恋愛ノスタルジー
そんな圭吾さんを見ているとグッと胸が痛くなって、思わず私は唇を引き結んだ。

私の気持ちは秘密だ。

でも、圭吾さんに気を遣わせたくない。

ゆっくりと息を吸うと、私は出来るだけ軽い口調でこう言って笑った。

「本当に好きなら、立花さんに後を任せたりしませんよ。私はあくまで凌央さんの画家としての才能に惹かれているだけですから」

それよりも……圭吾さんは大丈夫なんだろうか。

だって今日はクリスマスイヴなのに入院だし、それを花怜さんに伝えてないってことはイヴは会わないって事で……。

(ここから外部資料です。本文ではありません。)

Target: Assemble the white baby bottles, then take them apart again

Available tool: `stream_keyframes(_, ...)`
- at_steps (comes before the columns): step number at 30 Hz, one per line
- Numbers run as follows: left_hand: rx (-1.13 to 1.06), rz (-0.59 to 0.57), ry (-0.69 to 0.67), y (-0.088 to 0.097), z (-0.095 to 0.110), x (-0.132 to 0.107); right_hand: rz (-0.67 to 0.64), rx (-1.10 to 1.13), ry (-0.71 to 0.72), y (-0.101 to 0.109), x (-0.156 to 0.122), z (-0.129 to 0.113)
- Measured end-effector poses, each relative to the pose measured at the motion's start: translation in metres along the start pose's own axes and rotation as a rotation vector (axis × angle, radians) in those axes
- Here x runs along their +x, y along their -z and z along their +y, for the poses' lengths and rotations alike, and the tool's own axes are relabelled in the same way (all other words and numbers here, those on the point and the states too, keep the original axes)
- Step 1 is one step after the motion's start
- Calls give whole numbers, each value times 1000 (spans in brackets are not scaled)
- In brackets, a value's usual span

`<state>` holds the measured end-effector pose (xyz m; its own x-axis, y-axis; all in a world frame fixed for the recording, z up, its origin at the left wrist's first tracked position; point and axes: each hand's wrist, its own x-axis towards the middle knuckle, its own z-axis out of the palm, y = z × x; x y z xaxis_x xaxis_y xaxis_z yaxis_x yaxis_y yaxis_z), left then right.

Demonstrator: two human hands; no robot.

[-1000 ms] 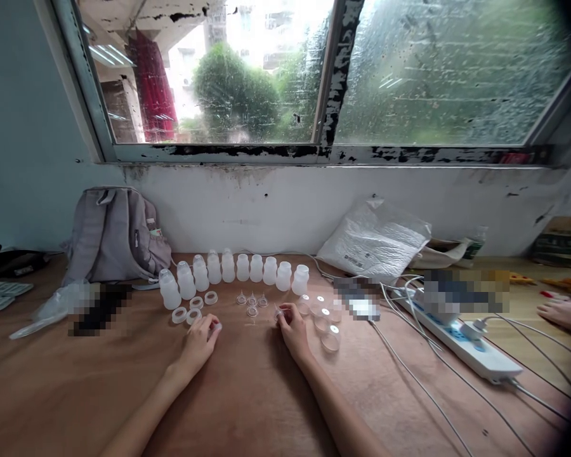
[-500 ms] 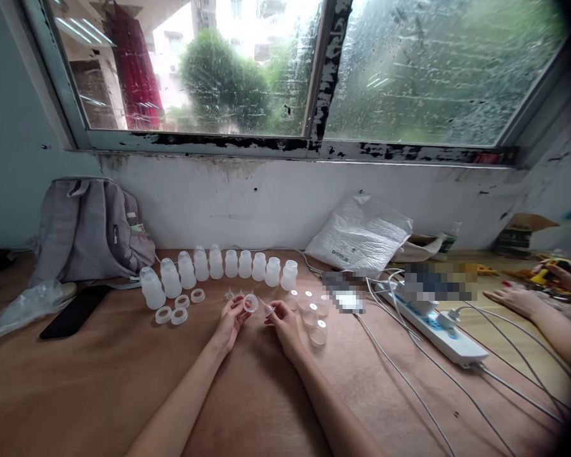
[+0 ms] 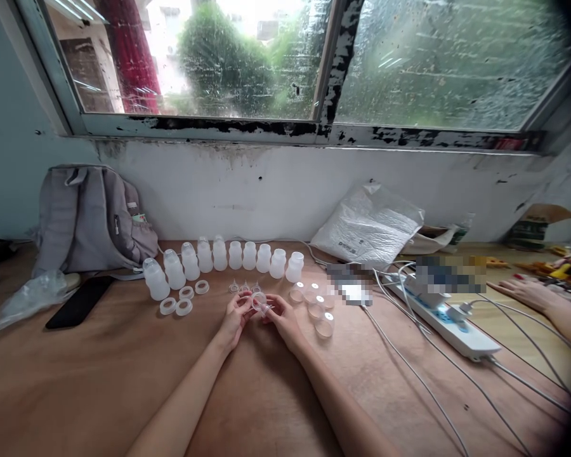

だからって明日も入院だし、じゃあ花怜さんは一体……。

「圭吾さん、あの……大丈夫ですか?」

圭吾さんはまるで私の声が聞こえないかのように眼を見開いている。

……なに?どうしたの?

ま、まさか急に具合が悪くなったんじゃ……!

「圭吾さん?大丈夫?!先生を呼びましょうか?!」

驚いたように私を見ていた圭吾さんが、我に返って咳払いをした。

「……ああ……大丈夫だ。点滴が効いたみたいで目眩は治まった」

ああビックリした。容態が急変したのかと思って……。

私がホッとして肩の力を抜くと、圭吾さんは小さく息をついてベッドに横たわった。

「……彩、ここに来て座ってくれ」

少し離れたところで立っていた私に、圭吾さんはそう言うと引き続き口を開いた。

「悪かったな」

枕元の椅子に座った私を、圭吾さんは斜めに見つめた。